A more complex example of Ruby Slippers parsing (and a pretty nifty one if I say so myself) is in Marpa::HTML. This is Marpa adapted to parse HTML is a very liberal way. You can feed any file to Marpa::HTML and get an HTML parse for it. If the file is pathological HTML, or not HTML at all, the HTML parse will be pathological, but there will be an HTML parse. (This is not totally crazy. Most renderers accept any text whatsoever, doing their best to render it on the screen as HTML.)

As part of being very liberal, Marpa::HTML supplies missing end tags, even end tags which are required under the standards. For traditional parsing methods, this is a devilishly complex problem. Try writing BNF that allows for missing end tags when possible. Actually, just try defining "when possible". I think you'll see it's very, very hard.

But to solve this problem of end tags with Marpa I don't need to work out BNF or even define that slippery phrase "when possible". Marpa::HTML supplies missing end tags using the Ruby Slippers method.

It's basically the same trick as before. Marpa::HTML sets Marpa to parse in interactive mode. Then it simply feeds the tags it has to Marpa, as is, and waits for Marpa to have a problem. When Marpa can't use a token, Marpa stops. Marpa tells the tokenizer which token it could not use, and which tokens it could use instead -- its list of "expected" tokens.

The Marpa::HTML tokenizer looks in the expected tokens. Is there an end tag in there? If so, it dummies up a token for that end tag, sticks it in the input stream, and restarts.

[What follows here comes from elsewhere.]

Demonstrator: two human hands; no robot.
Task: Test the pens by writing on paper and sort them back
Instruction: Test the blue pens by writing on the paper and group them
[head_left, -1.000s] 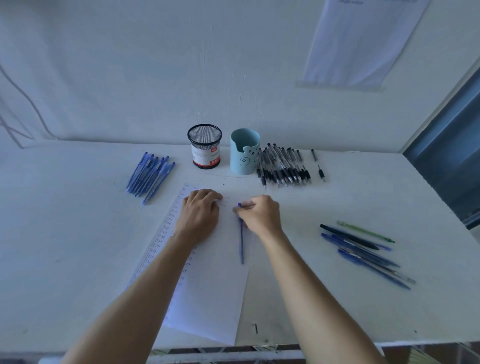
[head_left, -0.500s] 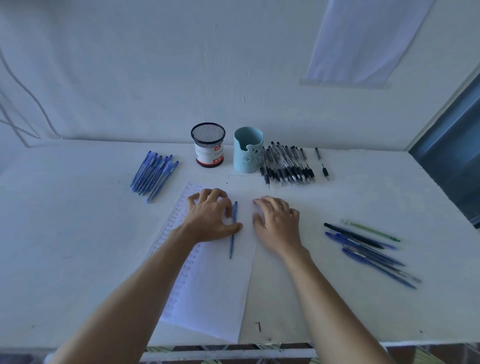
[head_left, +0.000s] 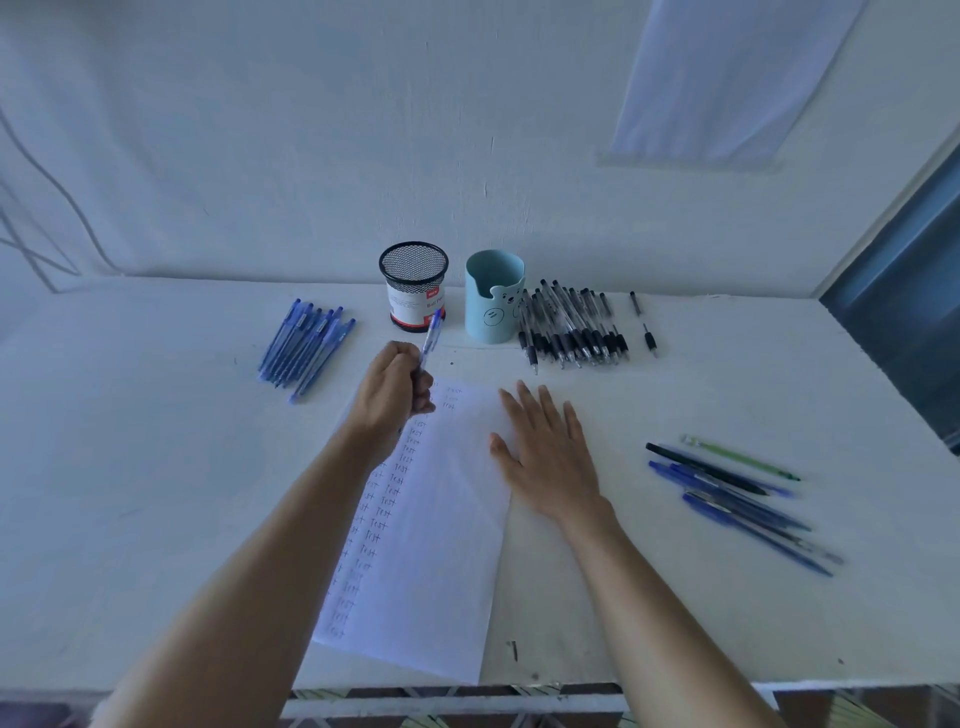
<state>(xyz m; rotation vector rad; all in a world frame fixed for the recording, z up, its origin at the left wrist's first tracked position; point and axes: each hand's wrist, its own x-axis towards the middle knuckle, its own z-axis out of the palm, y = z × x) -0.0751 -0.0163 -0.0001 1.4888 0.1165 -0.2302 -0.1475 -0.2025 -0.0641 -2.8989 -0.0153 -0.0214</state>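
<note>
A sheet of paper (head_left: 441, 561) lies nearest on the white worktop (head_left: 130, 493), with columns of "Test" down its left side. The right hand (head_left: 545, 457) rests flat across the paper's right edge — fingers straight, grip holding nothing. The left hand (head_left: 392, 400) has its grip curled round a blue pen (head_left: 432, 332) at the paper's top. Mixed pens (head_left: 727, 493) lie to the right. Farther back are a row of blue pens (head_left: 306, 345), a mesh cup (head_left: 414, 283), a pale blue cup (head_left: 493, 296) and black pens (head_left: 571, 327).
</note>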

Are there complications? If Marpa::HTML were parsing strict HTML, there wouldn't be. For strict HTML, whenever there is a missing end tag, there will be only one missing end tag. In the strict HTML case, the Marpa parser can always tell the Marpa::HTML exactly the right fix for any missing end tag.

If you want to parse liberalized and defective HTML, which Marpa::HTML does, things are more complex. In some cases the Marpa parser suggests more than one way to dummy up the input -- more than one pair of Ruby Slippers, so to speak. In these cases Marpa::HTML has to decide "which shoes to wear." Marpa::HTML uses a handful of simple rules and heuristics. The rules provide the right answer where there is one. If it comes down to guessing at the intent, the heuristics make good suggestions.


On this project, obvious thanks are due to Larry Wall and the other authors for perly.y and toke.c. as well as to Adam Kennedy for PPI. Not so obvious might be my debt to Randal Schwartz, whose Oct 2001 Linux Magazine column suggested the idea of using Data::Dumper output (and its test cases) to create an initial subset for a Perl parser.